The suspected gunman – identified by Tunisia’s Interior Ministry as 24-year-old student Seifeddine Rezgui – died during the Friday attack after killing and injuring dozens of vacationers, most of whom were British, German and Belgian. At least 30 Britons died in the attack, NBC News has learned.

The assault was claimed by ISIS.

“I have no idea who influenced him or who put these ideas in his head,” Rezgui’s father, Hakim, told NBC News partner ITV News. “I am so shocked … I am so ashamed,” Rezgui said.

After hours of being questioned by police, Rezgui said he was grieving for the families of the 39 people who were killed. “I feel the loss of the families so strongly. I feel like I have died along with the victims,” he said.

Rezgui’s aunt, Zara, said the family didn’t know of his radicalism. “He told us nothing of his secret,” she told ITV. “God has cursed us.”

Three of Rezgui’s roommates and were also detained for questioning Sunday in connection with the assault, Interior Ministry spokesman Ali Aroui told The Associated Press. Aroui said that “we are sure that others helped but did not participate” except indirectly.

Mohamed Mijbary, who prays at the mosque next door to an apartment that Rezgui lived with six other students until about a month ago, said the suspected attacker was polite, but never stopped to talk.

“He kept to himself. He dressed normally.

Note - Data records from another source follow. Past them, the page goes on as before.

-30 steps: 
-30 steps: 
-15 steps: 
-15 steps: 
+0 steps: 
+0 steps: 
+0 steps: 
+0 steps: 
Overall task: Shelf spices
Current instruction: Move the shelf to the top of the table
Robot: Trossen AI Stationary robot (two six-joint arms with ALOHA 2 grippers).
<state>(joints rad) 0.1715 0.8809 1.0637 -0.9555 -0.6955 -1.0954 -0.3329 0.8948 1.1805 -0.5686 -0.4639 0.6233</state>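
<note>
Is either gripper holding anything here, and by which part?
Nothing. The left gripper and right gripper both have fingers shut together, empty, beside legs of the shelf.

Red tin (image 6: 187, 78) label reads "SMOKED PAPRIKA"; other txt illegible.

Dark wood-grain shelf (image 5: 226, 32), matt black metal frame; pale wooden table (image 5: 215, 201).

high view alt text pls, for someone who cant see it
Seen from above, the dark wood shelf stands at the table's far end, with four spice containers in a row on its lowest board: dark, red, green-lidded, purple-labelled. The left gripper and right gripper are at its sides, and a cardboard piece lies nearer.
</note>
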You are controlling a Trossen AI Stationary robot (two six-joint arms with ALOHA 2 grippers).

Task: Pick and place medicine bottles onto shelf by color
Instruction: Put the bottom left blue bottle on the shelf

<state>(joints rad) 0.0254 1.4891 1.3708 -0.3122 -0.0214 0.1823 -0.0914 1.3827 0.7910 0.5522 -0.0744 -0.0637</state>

There was nothing to suggest he was an extremist, a radical,” Mijbary said.

He said some of the students Rezgui lived with were observant Muslims, while others were not, and he never saw Rezgui pray at the mosque. The site of the massacre, in front of the Imperial Marhaba Hotel, was guarded by extra security officers Sunday, while people left flowers and notes at a growing makeshift memorial in the still-bloodied sand.